### Exercise prompt:
Your task is to reproduce exactly the lines that run from the beginning of the data through the line where "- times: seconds" appears.

━━━ Raw data

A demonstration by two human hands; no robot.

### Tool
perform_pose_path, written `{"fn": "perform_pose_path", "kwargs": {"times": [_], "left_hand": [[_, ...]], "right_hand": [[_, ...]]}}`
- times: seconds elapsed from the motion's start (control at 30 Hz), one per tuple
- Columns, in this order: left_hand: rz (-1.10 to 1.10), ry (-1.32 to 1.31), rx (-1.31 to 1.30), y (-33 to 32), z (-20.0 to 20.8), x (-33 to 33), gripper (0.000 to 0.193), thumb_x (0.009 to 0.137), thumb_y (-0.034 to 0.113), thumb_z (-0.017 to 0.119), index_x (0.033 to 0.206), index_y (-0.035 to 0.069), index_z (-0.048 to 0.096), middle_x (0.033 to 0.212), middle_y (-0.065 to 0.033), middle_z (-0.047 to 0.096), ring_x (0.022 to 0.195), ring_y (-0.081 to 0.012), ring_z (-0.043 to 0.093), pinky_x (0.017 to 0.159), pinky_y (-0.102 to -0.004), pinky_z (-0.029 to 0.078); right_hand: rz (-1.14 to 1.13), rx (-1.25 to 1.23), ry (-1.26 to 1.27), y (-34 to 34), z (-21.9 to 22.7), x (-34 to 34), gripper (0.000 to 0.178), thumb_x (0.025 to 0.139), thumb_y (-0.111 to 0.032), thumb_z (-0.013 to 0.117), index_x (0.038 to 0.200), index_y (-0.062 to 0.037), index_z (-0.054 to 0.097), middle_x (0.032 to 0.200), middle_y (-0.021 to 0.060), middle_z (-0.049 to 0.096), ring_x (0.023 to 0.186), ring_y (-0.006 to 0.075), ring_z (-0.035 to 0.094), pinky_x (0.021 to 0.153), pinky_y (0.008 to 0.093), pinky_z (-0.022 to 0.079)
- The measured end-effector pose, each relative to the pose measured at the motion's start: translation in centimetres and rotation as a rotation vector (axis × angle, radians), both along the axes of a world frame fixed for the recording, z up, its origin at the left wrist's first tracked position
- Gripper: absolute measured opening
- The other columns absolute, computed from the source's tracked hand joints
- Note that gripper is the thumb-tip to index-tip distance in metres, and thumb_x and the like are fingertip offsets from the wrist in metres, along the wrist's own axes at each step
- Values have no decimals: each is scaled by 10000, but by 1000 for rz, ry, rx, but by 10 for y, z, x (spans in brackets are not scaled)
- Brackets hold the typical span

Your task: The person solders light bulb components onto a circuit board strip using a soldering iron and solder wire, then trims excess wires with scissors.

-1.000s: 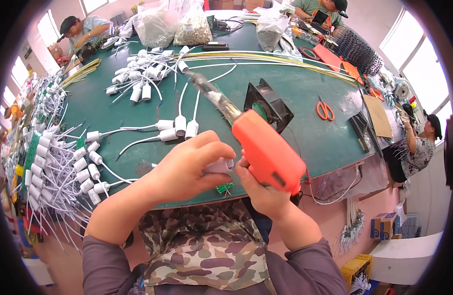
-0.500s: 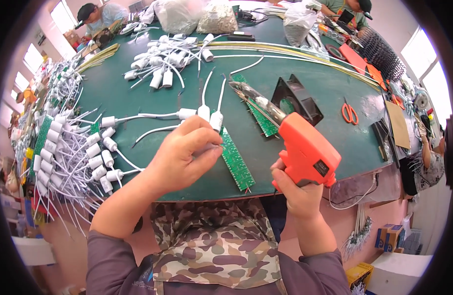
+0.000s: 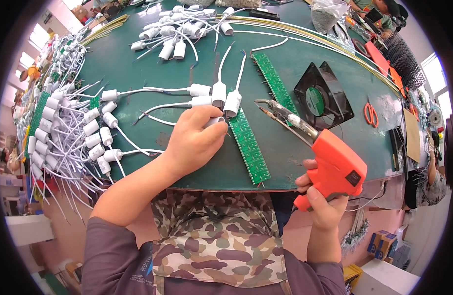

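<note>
My left hand is closed on a white plastic cylinder with a cable, held at the far end of a green circuit board. Two white cylinders with cables stand just beyond my fingers, one of them touching the board's end. In my right hand is a red soldering gun, my fingers wrapped round its handle. Its tip points left, over the table between that board and a second green board farther off. Whatever lies under my left fingertips is hidden.
A black fan stands right of the boards, with orange-handled scissors beyond. White cylinders with cables lie heaped at the left and far side. Long yellowish rods cross the table's back; another person sits far right.
The soldering gun has come down nearer to me, its tip off the far board. A white cylinder now shows plainly in my left hand. The whole view has shifted.
</note>
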State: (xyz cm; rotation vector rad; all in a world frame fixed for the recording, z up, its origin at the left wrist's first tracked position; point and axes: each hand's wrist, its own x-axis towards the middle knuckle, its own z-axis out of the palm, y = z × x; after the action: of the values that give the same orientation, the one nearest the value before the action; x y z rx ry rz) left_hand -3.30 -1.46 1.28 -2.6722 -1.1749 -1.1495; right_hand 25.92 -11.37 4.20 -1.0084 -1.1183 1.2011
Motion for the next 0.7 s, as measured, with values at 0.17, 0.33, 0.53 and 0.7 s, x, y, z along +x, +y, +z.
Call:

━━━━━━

### Answer section:
A demonstration by two human hands; no robot.

### Tool
perform_pose_path, written `{"fn": "perform_pose_path", "kwargs": {"times": [_], "left_hand": [[_, ...]], "right_hand": [[_, ...]]}}`
- times: seconds elapsed from the motion's start (control at 30 Hz), one per tuple

What appears above is the complete answer to the exercise.